— Source data —
----------

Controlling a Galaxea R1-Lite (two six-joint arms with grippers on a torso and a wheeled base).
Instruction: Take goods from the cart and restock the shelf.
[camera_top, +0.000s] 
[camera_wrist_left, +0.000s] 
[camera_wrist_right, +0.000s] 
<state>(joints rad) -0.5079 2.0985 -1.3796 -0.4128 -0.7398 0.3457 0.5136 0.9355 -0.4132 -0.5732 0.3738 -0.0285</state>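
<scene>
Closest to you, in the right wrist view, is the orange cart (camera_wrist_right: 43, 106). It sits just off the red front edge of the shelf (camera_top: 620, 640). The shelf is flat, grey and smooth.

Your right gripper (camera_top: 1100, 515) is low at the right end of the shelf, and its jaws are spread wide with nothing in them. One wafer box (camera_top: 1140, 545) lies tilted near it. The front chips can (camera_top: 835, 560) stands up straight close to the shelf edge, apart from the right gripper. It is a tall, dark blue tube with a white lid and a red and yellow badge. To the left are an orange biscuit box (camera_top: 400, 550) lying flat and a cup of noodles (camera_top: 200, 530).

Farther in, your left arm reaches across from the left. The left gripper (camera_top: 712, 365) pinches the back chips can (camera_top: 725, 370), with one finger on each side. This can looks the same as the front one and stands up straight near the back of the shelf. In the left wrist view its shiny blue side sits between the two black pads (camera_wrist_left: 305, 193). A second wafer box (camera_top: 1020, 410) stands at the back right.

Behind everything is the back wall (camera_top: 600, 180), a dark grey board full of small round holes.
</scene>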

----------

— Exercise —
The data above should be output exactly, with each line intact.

— Answer below —
Controlling a Galaxea R1-Lite (two six-joint arms with grippers on a torso and a wheeled base).
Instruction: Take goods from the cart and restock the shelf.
[camera_top, +0.000s] 
[camera_wrist_left, +0.000s] 
[camera_wrist_right, +0.000s] 
<state>(joints rad) -0.5079 2.0985 -1.3796 -0.4128 -0.7398 0.3457 0.5136 0.9355 -0.4132 -0.5732 0.3738 -0.0285</state>
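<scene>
Closest to you, in the right wrist view, is the orange cart (camera_wrist_right: 43, 106). It sits just off the red front edge of the shelf (camera_top: 620, 640). The shelf is flat, grey and smooth.

Your right gripper (camera_top: 1100, 515) is low at the right end of the shelf, and its jaws are spread wide with nothing in them. One wafer box (camera_top: 1140, 545) lies tilted near it. The front chips can (camera_top: 835, 560) stands up straight close to the shelf edge, apart from the right gripper. It is a tall, dark blue tube with a white lid and a red and yellow badge. To the left are an orange biscuit box (camera_top: 400, 550) lying flat and a cup of noodles (camera_top: 200, 530).

Farther in, your left arm reaches across from the left. The left gripper (camera_top: 712, 365) pinches the back chips can (camera_top: 725, 370), with one finger on each side. This can looks the same as the front one and stands up straight near the back of the shelf. In the left wrist view its shiny blue side sits between the two black pads (camera_wrist_left: 305, 193). A second wafer box (camera_top: 1020, 410) stands at the back right.

Behind everything is the back wall (camera_top: 600, 180), a dark grey board full of small round holes.
</scene>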

Fully answered, the exercise is complete.